_Data shown_

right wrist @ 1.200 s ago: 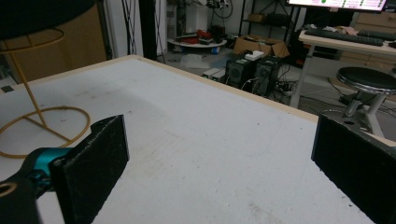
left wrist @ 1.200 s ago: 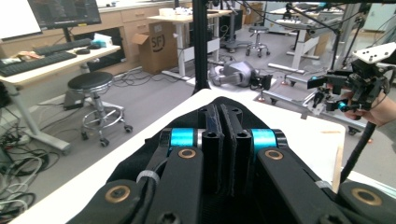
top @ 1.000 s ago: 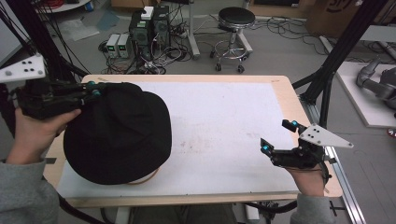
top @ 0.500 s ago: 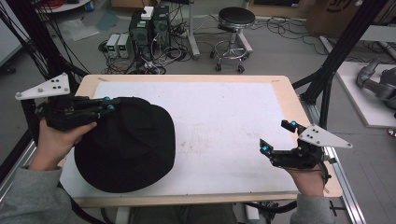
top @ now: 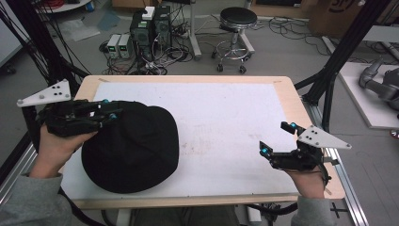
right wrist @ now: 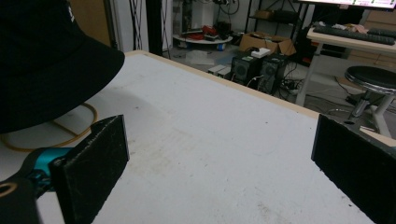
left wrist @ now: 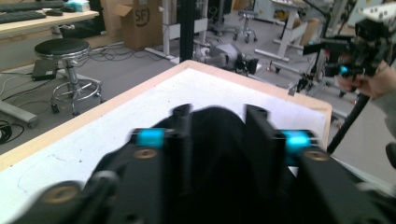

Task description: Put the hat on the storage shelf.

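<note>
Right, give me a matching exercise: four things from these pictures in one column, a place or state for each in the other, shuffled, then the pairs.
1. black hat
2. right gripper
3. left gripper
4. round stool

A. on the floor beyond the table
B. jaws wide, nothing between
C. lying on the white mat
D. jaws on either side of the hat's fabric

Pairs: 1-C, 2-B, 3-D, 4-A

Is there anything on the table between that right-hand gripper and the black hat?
Nothing visible: bare white table lies between the right gripper, with its jaws apart, and the black hat at the left.
</note>
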Demonstrator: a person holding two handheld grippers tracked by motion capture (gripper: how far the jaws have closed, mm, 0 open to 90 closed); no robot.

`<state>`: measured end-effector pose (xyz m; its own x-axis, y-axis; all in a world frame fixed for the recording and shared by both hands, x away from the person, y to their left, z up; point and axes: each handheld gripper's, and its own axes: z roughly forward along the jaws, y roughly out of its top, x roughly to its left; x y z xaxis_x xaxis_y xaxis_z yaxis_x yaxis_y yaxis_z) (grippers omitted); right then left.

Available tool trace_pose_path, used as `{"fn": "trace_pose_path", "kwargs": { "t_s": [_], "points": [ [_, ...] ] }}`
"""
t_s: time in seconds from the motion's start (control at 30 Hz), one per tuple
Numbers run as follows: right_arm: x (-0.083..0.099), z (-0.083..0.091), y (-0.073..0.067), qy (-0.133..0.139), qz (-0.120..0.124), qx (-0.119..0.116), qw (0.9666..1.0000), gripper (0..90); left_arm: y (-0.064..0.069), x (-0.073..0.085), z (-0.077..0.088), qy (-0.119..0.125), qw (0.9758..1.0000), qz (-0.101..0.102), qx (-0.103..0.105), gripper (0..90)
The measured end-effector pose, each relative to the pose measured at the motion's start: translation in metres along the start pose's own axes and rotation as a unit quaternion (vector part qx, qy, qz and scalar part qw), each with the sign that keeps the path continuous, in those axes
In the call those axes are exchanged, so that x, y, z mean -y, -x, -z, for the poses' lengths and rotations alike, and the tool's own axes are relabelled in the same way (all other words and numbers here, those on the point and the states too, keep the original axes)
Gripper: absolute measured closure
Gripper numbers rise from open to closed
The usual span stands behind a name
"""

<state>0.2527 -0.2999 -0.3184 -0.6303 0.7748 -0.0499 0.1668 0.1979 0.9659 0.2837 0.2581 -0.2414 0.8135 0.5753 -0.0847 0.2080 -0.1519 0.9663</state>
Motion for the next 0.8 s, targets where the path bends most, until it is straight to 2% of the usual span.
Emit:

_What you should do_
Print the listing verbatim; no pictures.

_Answer to this exercise_
right wrist @ 1.200 s ago: 
left wrist @ 1.200 s ago: 
top @ 1.000 s ago: 
top @ 0.500 s ago: 
top @ now: 
right wrist @ now: 
left wrist @ now: 

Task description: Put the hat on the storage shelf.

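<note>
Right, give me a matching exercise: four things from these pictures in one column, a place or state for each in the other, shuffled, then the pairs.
1. black hat
2. right gripper
3. left gripper
4. round stool

A. on the floor beyond the table
B. jaws wide, nothing between
C. lying on the white mat
D. jaws on either side of the hat's fabric

Pairs: 1-C, 2-B, 3-D, 4-A

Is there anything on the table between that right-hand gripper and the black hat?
Nothing visible: bare white table lies between the right gripper, with its jaws apart, and the black hat at the left.
</note>
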Demonstrator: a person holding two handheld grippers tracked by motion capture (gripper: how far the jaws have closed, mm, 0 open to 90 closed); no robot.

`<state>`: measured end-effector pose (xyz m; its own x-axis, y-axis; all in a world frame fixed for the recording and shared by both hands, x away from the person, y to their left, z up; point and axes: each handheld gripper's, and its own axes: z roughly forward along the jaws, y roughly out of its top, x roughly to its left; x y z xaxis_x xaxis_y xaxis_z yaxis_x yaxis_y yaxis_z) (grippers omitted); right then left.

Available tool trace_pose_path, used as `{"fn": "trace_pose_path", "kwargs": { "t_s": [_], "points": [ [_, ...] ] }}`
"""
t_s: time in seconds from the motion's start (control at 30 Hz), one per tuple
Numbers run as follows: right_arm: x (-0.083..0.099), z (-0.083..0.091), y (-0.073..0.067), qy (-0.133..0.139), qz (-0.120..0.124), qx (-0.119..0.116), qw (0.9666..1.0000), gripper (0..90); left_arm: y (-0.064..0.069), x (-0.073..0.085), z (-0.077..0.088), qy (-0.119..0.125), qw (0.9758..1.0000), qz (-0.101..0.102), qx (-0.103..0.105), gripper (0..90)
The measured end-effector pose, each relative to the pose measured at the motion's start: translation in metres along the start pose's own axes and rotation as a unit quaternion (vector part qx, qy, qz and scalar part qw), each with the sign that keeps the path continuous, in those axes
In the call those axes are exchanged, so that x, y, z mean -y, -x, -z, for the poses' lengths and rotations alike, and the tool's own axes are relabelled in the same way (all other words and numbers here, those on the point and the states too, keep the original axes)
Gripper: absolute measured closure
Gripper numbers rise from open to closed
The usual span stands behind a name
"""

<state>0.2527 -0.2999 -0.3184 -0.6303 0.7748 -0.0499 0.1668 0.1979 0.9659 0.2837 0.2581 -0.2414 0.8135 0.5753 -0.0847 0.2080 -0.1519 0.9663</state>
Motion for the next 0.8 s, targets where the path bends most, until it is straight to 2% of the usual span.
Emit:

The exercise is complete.